----- SOURCE MATERIAL -----

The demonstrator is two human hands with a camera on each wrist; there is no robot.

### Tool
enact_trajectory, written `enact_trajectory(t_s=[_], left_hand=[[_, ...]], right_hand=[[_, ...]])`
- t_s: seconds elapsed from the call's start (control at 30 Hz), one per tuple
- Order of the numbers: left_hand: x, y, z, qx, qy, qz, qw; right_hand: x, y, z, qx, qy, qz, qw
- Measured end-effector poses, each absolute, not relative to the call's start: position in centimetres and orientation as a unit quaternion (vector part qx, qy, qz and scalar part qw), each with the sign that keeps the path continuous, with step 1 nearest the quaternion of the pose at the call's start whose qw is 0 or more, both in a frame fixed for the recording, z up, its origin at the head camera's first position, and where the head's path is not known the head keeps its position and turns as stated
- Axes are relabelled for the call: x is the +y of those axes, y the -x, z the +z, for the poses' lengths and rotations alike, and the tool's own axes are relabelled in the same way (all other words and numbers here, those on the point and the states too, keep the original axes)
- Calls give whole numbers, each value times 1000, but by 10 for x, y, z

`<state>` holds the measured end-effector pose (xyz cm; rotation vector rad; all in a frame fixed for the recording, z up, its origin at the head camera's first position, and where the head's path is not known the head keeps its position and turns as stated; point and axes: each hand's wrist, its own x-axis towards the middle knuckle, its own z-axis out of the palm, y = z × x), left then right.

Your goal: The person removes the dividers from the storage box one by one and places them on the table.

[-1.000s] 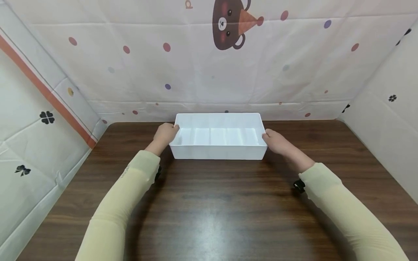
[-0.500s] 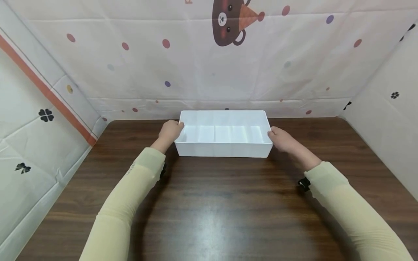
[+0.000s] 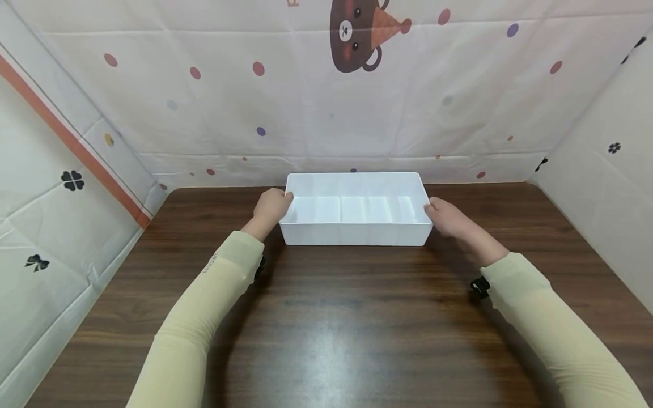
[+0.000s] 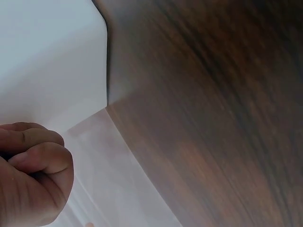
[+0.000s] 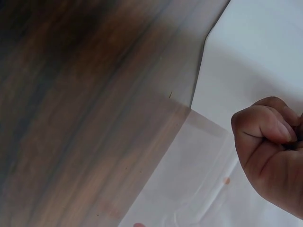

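Note:
A white rectangular plastic bin [image 3: 357,234] stands upright near the table's back edge, with ridges across its inside floor and nothing in it. My left hand [image 3: 272,208] grips its left end by the rim, fingers curled. At the opposite end my right hand [image 3: 448,216] pinches the rim between thumb and curled fingers. The left wrist view shows the bin's outer wall [image 4: 52,61] above the curled left hand [image 4: 35,172]. In the right wrist view, the right hand [image 5: 267,151] is beside the bin wall [image 5: 251,56]; its fingertips are partly out of frame.
The dark wood-grain table [image 3: 326,317] stretches in front of the bin. Behind it hangs a white sheet [image 3: 326,130] with dots and a bear print. More patterned sheet covers the left side [image 3: 56,226] and right side [image 3: 602,198].
Both hands have shifted the bin a little to the right along the back of the table, mostly during the first half second. Both grips look the same.

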<state>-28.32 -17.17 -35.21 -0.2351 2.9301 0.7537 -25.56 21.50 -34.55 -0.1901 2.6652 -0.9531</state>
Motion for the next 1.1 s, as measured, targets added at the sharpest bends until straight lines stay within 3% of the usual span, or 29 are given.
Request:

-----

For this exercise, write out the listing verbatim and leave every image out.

RESULT OF THIS EXERCISE:
The demonstrator is two human hands with a camera on each wrist; there is no robot.

### Tool
enact_trajectory, written `enact_trajectory(t_s=[_], left_hand=[[_, ...]], right_hand=[[_, ...]])`
- t_s: seconds elapsed from the call's start (control at 30 Hz), one per tuple
- Order of the numbers: left_hand: x, y, z, qx, qy, qz, qw; right_hand: x, y, z, qx, qy, qz, qw
- Measured end-effector poses, each absolute, not relative to the call's start: position in centimetres and orientation as a unit quaternion (vector part qx, qy, qz and scalar part qw), each with the sign that keeps the path continuous, with step 1 nearest the quaternion of the pose at the call's start whose qw is 0 or more, both in a frame fixed for the recording, z up, its origin at the head camera's first position, and where the head's path is not known the head keeps its position and turns as stated
- Axes are relabelled for the call: x is the +y of those axes, y the -x, z the +z, for the poses' lengths and rotations alike, and the tool's own axes are relabelled in the same way (all other words and numbers here, those on the point and the states too, keep the original axes)
- Calls give whole numbers, each value times 1000, but by 10 for x, y, z

`<state>` holds the measured end-effector pose (xyz cm; rotation vector rad; all in a frame fixed for the recording, z up, its origin at the head camera's first position, and where the head's path is not known the head keeps its position and turns as stated; point and axes: each hand's wrist, its own x-axis towards the middle knuckle, its own z-axis out of the palm, y = z × x), left then right.

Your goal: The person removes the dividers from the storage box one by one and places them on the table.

[-1.000s] 
[-0.500s] 
[+0.000s] 
[+0.000s] 
[+0.000s] 

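Note:
A white rectangular plastic bin [image 3: 357,234] stands upright near the table's back edge, with ridges across its inside floor and nothing in it. My left hand [image 3: 272,208] grips its left end by the rim, fingers curled. At the opposite end my right hand [image 3: 448,216] pinches the rim between thumb and curled fingers. The left wrist view shows the bin's outer wall [image 4: 52,61] above the curled left hand [image 4: 35,172]. In the right wrist view, the right hand [image 5: 267,151] is beside the bin wall [image 5: 251,56]; its fingertips are partly out of frame.
The dark wood-grain table [image 3: 326,317] stretches in front of the bin. Behind it hangs a white sheet [image 3: 326,130] with dots and a bear print. More patterned sheet covers the left side [image 3: 56,226] and right side [image 3: 602,198].
Both hands have shifted the bin a little to the right along the back of the table, mostly during the first half second. Both grips look the same.
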
<state>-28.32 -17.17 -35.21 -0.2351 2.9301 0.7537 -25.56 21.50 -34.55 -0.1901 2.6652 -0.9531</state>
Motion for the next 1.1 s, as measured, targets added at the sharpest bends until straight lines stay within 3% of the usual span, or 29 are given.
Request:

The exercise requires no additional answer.